This error occurs when you try to drop a table that other tables reference via foreign keys. Learn how to safely drop tables with dependencies.

The cannot drop table error occurs when foreign key constraints prevent dropping a referenced table.

Understanding the Error

Error: FOREIGN KEY constraint failed (when dropping table)

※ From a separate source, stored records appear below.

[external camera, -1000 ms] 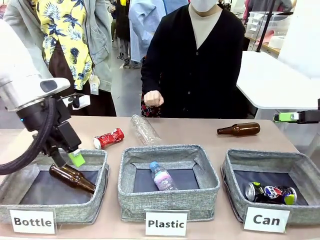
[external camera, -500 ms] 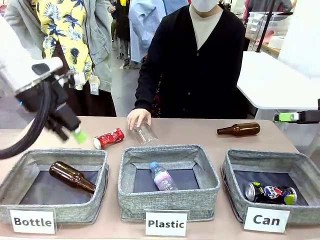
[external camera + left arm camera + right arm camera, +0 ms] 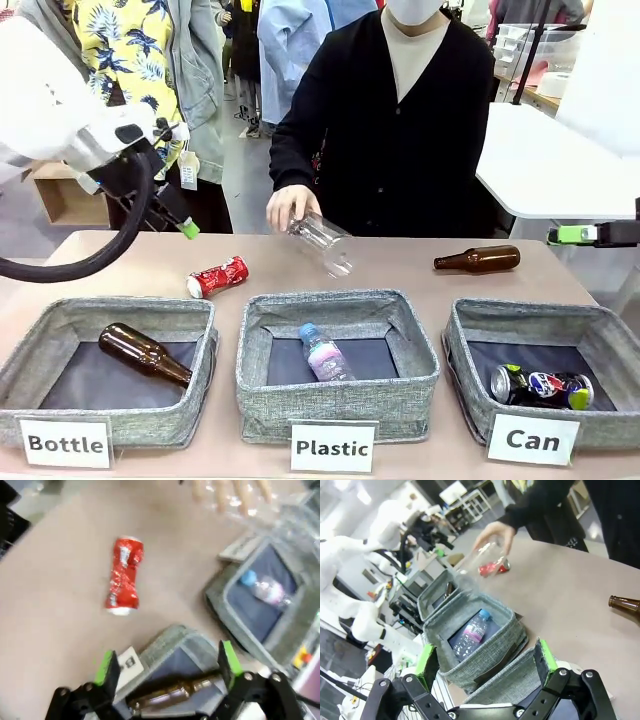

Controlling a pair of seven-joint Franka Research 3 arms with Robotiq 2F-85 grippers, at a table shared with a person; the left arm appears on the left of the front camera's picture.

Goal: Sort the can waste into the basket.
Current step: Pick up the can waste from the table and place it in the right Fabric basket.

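Left end effector (image 3: 167, 659) higher (clear bottle (image 3: 322, 243) too)

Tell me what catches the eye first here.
A person's hand holds a clear bottle tilted in the air behind the middle basket. A crushed red can lies on the table behind the left basket, and the left tool hangs open and empty nearby, raised off the table.

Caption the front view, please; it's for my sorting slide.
Red can lies on the table, black can sits in the Can basket, a person holds a clear bottle.
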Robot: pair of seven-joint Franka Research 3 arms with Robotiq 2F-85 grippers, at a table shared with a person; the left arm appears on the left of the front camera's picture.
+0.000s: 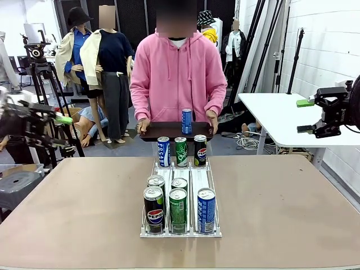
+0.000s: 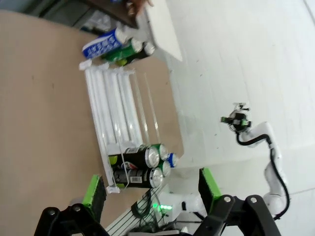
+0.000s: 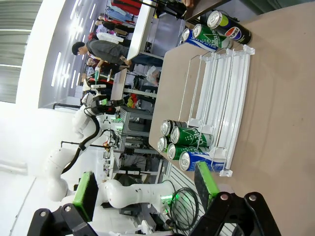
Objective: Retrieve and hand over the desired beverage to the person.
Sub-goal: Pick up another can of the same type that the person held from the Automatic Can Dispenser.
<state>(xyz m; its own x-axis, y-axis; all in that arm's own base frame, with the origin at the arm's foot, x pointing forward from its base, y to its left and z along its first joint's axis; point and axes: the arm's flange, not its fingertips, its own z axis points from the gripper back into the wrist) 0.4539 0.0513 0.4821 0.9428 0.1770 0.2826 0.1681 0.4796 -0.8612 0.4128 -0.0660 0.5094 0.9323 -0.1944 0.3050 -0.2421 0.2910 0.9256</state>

Another table has foreign keys pointing to the table you're trying to drop.

Common Causes

1. Referenced Table

SQL
CREATE TABLE users (id INTEGER PRIMARY KEY);
CREATE TABLE posts (
  id INTEGER PRIMARY KEY,
  user_id INTEGER REFERENCES users(id)
);

-- Fails: posts references users
DROP TABLE users;

2. Hidden References

You might not realize a table is referenced.

How to Fix It

Solution 1: Drop Dependent Tables First

SQL
-- Drop in reverse order of creation
DROP TABLE posts;    -- References users
DROP TABLE users;    -- Now safe to drop

Solution 2: Find All References

SQL
-- Find tables that reference 'users'
SELECT
  m.name AS referencing_table,
  p."from",
  p."to",
  p."table" AS referenced_table
FROM sqlite_master m
JOIN pragma_foreign_key_list(m.name) p
WHERE p."table" = 'users';

Solution 3: Disable Foreign Keys

SQL
-- Temporarily disable foreign key enforcement
PRAGMA foreign_keys = OFF;

DROP TABLE users;

PRAGMA foreign_keys = ON;

Warning: This leaves orphaned references in dependent tables.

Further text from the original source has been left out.